> _The task_:
An exact copy of the records below is needed, with every picture left out.
-------- Data excerpts
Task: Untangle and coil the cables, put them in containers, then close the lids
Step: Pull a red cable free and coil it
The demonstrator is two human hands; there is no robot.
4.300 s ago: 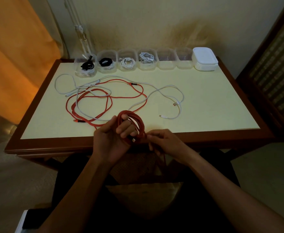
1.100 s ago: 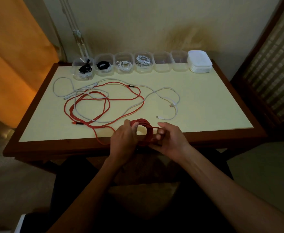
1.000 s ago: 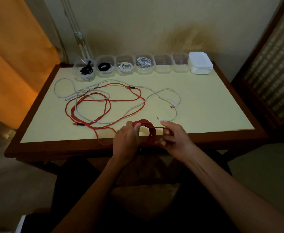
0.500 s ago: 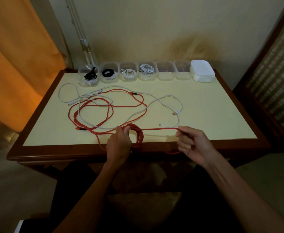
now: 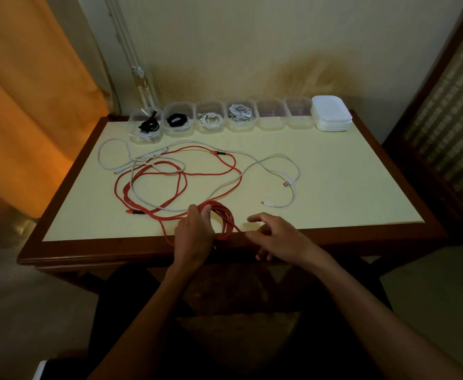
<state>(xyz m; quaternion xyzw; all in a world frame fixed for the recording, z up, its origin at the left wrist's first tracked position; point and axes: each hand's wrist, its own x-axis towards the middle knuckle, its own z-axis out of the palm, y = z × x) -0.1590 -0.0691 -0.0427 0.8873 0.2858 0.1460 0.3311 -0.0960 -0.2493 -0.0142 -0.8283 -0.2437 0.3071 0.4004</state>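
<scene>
My left hand (image 5: 194, 234) grips a coil of red cable (image 5: 225, 220) at the table's near edge, thumb through the loops. My right hand (image 5: 277, 237) hovers just right of the coil with spread, relaxed fingers, holding nothing. The rest of the red cable (image 5: 181, 185) lies in loose loops on the table, tangled with a white cable (image 5: 288, 171). A row of clear containers (image 5: 241, 116) stands along the far edge; the left several hold coiled black or white cables, and two containers (image 5: 285, 116) at the right end are empty. A stack of white lids (image 5: 331, 113) sits beside them.
The table (image 5: 348, 187) has a pale yellow top with a dark wooden rim. An orange curtain (image 5: 27, 91) hangs at the left, and a woven panel (image 5: 449, 86) stands at the right. The wall lies directly behind the containers.
My right hand had pulled a strand of red cable out to the right; now it has let go and come back toward the coil, open. My left hand still holds the coil.
</scene>
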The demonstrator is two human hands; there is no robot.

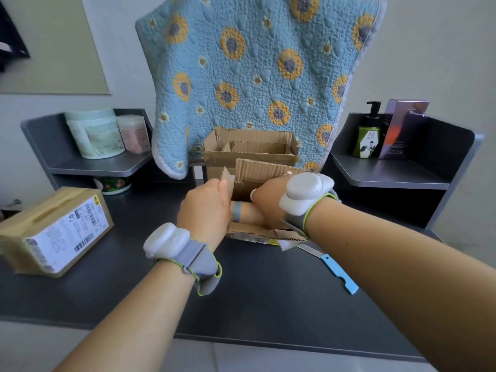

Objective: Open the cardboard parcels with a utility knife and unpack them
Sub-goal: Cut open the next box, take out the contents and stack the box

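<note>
From the head camera, an opened cardboard parcel (pixel 251 157) stands upright at the middle of the dark grey desk (pixel 268 296), its mouth facing up and its long axis running left to right; the corrugated flaps are raw brown, ragged along the torn edges, and the near flap folds down toward the person. The left hand (pixel 205 210) is curled with thumb and fingers pinching the edge of a small side flap at the parcel's near left corner. The right hand (pixel 268 204) is bent over the front of the same parcel, fingers hooked over a flap, though its wrist band hides most of the grasp, so how firmly it holds is hard to judge. Both wrists carry pale grey padded bands. The utility knife (pixel 334 267) lies flat on the desk just under the right forearm, apart from both hands, its light blue plastic handle pointing toward the near right and its metal blade toward the parcel. A second parcel (pixel 55 232), sealed with tape and bearing a white printed label, sits tilted well to the left. Behind the open parcel hangs a quilted blue cloth (pixel 255 76) with yellow sunflowers.
</note>
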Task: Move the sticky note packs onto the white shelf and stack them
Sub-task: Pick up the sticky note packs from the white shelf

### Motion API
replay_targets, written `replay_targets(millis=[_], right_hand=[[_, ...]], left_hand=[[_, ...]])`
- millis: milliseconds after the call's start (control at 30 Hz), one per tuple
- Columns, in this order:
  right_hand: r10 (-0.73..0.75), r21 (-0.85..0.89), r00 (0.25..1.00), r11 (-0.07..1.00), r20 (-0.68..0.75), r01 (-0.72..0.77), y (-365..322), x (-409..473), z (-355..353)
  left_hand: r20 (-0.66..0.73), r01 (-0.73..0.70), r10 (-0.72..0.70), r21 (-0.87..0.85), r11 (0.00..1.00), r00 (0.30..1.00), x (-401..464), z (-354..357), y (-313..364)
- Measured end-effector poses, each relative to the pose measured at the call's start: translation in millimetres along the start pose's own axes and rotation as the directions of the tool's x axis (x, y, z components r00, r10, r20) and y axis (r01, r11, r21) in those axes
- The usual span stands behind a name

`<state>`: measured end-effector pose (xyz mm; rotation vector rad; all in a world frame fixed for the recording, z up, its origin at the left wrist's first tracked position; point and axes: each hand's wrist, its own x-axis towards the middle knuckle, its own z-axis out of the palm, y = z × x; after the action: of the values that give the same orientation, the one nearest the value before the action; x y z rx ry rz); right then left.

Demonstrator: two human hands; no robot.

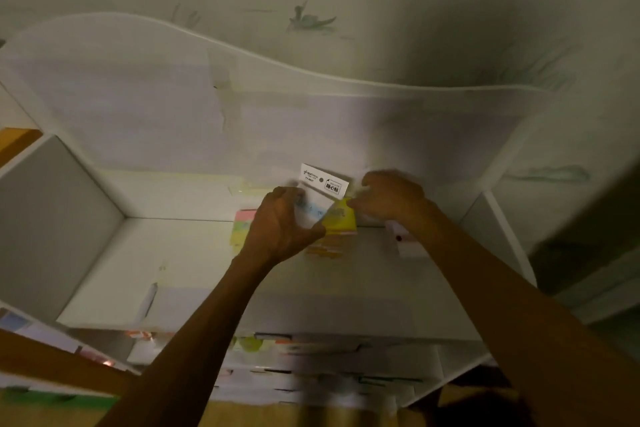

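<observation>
Both my hands reach into the white shelf (pixel 145 253) near its back wall. My left hand (pixel 277 225) and my right hand (pixel 391 198) grip a sticky note pack (pixel 341 218) between them; it has a white header card with black print and yellow and blue pads. Below it lies another pack (pixel 325 250) with orange and pink edges. A pink, green and yellow pack (pixel 241 227) lies just left of my left hand. A white header card with a dark dot (pixel 403 241) shows under my right wrist.
The shelf has a curved white back panel (pixel 242 55) and side walls. Below its front edge, a lower level holds several more coloured packs (pixel 311 357). An orange wooden surface (pixel 17 140) shows at the far left. The wall behind has a faint bird pattern.
</observation>
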<state>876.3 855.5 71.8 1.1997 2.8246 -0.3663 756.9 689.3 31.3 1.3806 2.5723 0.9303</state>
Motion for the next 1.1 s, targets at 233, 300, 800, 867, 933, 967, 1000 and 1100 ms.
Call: replay_targets(millis=[233,300,800,867,933,967,1000,1100], right_hand=[[0.034,0.015,0.997,0.999,-0.071,-0.033,79,-22,-28],[0.068,0.019,0.990,0.998,-0.121,-0.067,99,-28,-29],[-0.009,0.042,0.988,0.999,-0.153,0.016,151,-58,-31],[-0.016,0.044,0.990,0.999,-0.143,0.022,154,-60,-30],[-0.013,0.046,0.991,0.999,-0.134,0.019,155,-63,-29],[-0.013,0.044,0.991,0.999,-0.135,0.019,156,-64,-29],[-0.015,0.043,0.991,0.999,-0.136,0.021,157,-65,-30],[-0.029,0.055,0.990,0.998,-0.139,0.037,160,-67,-30]], left_hand=[[0.125,-0.076,0.083,-0.062,0.995,0.989,-6,59,75],[0.164,-0.088,0.097,-0.060,0.994,0.982,-5,79,91],[0.208,0.010,-0.043,0.155,0.988,0.977,22,161,152],[0.192,-0.001,-0.036,0.190,0.982,0.981,22,165,151],[0.193,-0.011,-0.037,0.242,0.970,0.981,21,167,151],[0.193,-0.009,-0.044,0.262,0.965,0.980,21,167,151],[0.191,0.001,-0.054,0.270,0.963,0.980,21,166,151],[0.164,-0.002,-0.040,0.247,0.969,0.986,24,153,149]])
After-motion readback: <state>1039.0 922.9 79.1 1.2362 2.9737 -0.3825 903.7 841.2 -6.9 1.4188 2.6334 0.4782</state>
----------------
> _Answer section_:
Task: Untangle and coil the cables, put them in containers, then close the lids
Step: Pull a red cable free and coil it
The demonstrator is two human hands; there is no robot.
4.300 s ago: 
1.100 s ago: 
1.000 s ago: 
0.500 s ago: 
now: 
<state>(xyz m; quaternion xyzw; all in a world frame fixed for the recording, z up, its origin at the left wrist's first tracked position; point and axes: each hand's wrist, its own x-axis towards the middle knuckle, its own z-axis out of the palm, y = z × x) -0.1590 -0.0691 -0.0427 0.8873 0.2858 0.1460 0.3311 -0.0960 -0.2493 -0.0142 -0.8283 -0.2437 0.3071 0.4004</state>
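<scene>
My left hand (image 5: 194, 234) grips a coil of red cable (image 5: 225, 220) at the table's near edge, thumb through the loops. My right hand (image 5: 277, 237) hovers just right of the coil with spread, relaxed fingers, holding nothing. The rest of the red cable (image 5: 181, 185) lies in loose loops on the table, tangled with a white cable (image 5: 288, 171). A row of clear containers (image 5: 241, 116) stands along the far edge; the left several hold coiled black or white cables, and two containers (image 5: 285, 116) at the right end are empty. A stack of white lids (image 5: 331, 113) sits beside them.
The table (image 5: 348, 187) has a pale yellow top with a dark wooden rim. An orange curtain (image 5: 27, 91) hangs at the left, and a woven panel (image 5: 449, 86) stands at the right. The wall lies directly behind the containers.
My right hand had pulled a strand of red cable out to the right; now it has let go and come back toward the coil, open. My left hand still holds the coil.
</scene>
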The demonstrator is two human hands; there is no robot.


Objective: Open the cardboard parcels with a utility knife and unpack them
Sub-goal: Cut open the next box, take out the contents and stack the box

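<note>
From the head camera, an opened cardboard parcel (pixel 251 157) stands upright at the middle of the dark grey desk (pixel 268 296), its mouth facing up and its long axis running left to right; the corrugated flaps are raw brown, ragged along the torn edges, and the near flap folds down toward the person. The left hand (pixel 205 210) is curled with thumb and fingers pinching the edge of a small side flap at the parcel's near left corner. The right hand (pixel 268 204) is bent over the front of the same parcel, fingers hooked over a flap, though its wrist band hides most of the grasp, so how firmly it holds is hard to judge. Both wrists carry pale grey padded bands. The utility knife (pixel 334 267) lies flat on the desk just under the right forearm, apart from both hands, its light blue plastic handle pointing toward the near right and its metal blade toward the parcel. A second parcel (pixel 55 232), sealed with tape and bearing a white printed label, sits tilted well to the left. Behind the open parcel hangs a quilted blue cloth (pixel 255 76) with yellow sunflowers.
</note>
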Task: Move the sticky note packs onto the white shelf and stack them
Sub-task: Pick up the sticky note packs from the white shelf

### Motion API
replay_targets, written `replay_targets(millis=[_], right_hand=[[_, ...]], left_hand=[[_, ...]])`
- millis: milliseconds after the call's start (control at 30 Hz), one per tuple
- Columns, in this order:
  right_hand: r10 (-0.73..0.75), r21 (-0.85..0.89), r00 (0.25..1.00), r11 (-0.07..1.00), r20 (-0.68..0.75), r01 (-0.72..0.77), y (-365..322), x (-409..473), z (-355..353)
  left_hand: r20 (-0.66..0.73), r01 (-0.73..0.70), r10 (-0.72..0.70), r21 (-0.87..0.85), r11 (0.00..1.00), r00 (0.30..1.00), x (-401..464), z (-354..357), y (-313..364)
- Measured end-effector poses, each relative to the pose measured at the call's start: translation in millimetres along the start pose's own axes and rotation as the directions of the tool's x axis (x, y, z components r00, r10, r20) and y axis (r01, r11, r21) in those axes
- The usual span stands behind a name

`<state>`: measured end-effector pose (xyz mm; rotation vector rad; all in a world frame fixed for the recording, z up, its origin at the left wrist's first tracked position; point and axes: each hand's wrist, its own x-axis towards the middle knuckle, its own z-axis out of the palm, y = z × x; after the action: of the values that give the same orientation, the one nearest the value before the action; x y z rx ry rz); right then left.

Demonstrator: two human hands; no robot.


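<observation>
Both my hands reach into the white shelf (pixel 145 253) near its back wall. My left hand (pixel 277 225) and my right hand (pixel 391 198) grip a sticky note pack (pixel 341 218) between them; it has a white header card with black print and yellow and blue pads. Below it lies another pack (pixel 325 250) with orange and pink edges. A pink, green and yellow pack (pixel 241 227) lies just left of my left hand. A white header card with a dark dot (pixel 403 241) shows under my right wrist.
The shelf has a curved white back panel (pixel 242 55) and side walls. Below its front edge, a lower level holds several more coloured packs (pixel 311 357). An orange wooden surface (pixel 17 140) shows at the far left. The wall behind has a faint bird pattern.
</observation>
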<state>876.3 855.5 71.8 1.1997 2.8246 -0.3663 756.9 689.3 31.3 1.3806 2.5723 0.9303</state>
Motion for the next 1.1 s, targets at 233, 300, 800, 867, 933, 967, 1000 and 1100 ms.
Call: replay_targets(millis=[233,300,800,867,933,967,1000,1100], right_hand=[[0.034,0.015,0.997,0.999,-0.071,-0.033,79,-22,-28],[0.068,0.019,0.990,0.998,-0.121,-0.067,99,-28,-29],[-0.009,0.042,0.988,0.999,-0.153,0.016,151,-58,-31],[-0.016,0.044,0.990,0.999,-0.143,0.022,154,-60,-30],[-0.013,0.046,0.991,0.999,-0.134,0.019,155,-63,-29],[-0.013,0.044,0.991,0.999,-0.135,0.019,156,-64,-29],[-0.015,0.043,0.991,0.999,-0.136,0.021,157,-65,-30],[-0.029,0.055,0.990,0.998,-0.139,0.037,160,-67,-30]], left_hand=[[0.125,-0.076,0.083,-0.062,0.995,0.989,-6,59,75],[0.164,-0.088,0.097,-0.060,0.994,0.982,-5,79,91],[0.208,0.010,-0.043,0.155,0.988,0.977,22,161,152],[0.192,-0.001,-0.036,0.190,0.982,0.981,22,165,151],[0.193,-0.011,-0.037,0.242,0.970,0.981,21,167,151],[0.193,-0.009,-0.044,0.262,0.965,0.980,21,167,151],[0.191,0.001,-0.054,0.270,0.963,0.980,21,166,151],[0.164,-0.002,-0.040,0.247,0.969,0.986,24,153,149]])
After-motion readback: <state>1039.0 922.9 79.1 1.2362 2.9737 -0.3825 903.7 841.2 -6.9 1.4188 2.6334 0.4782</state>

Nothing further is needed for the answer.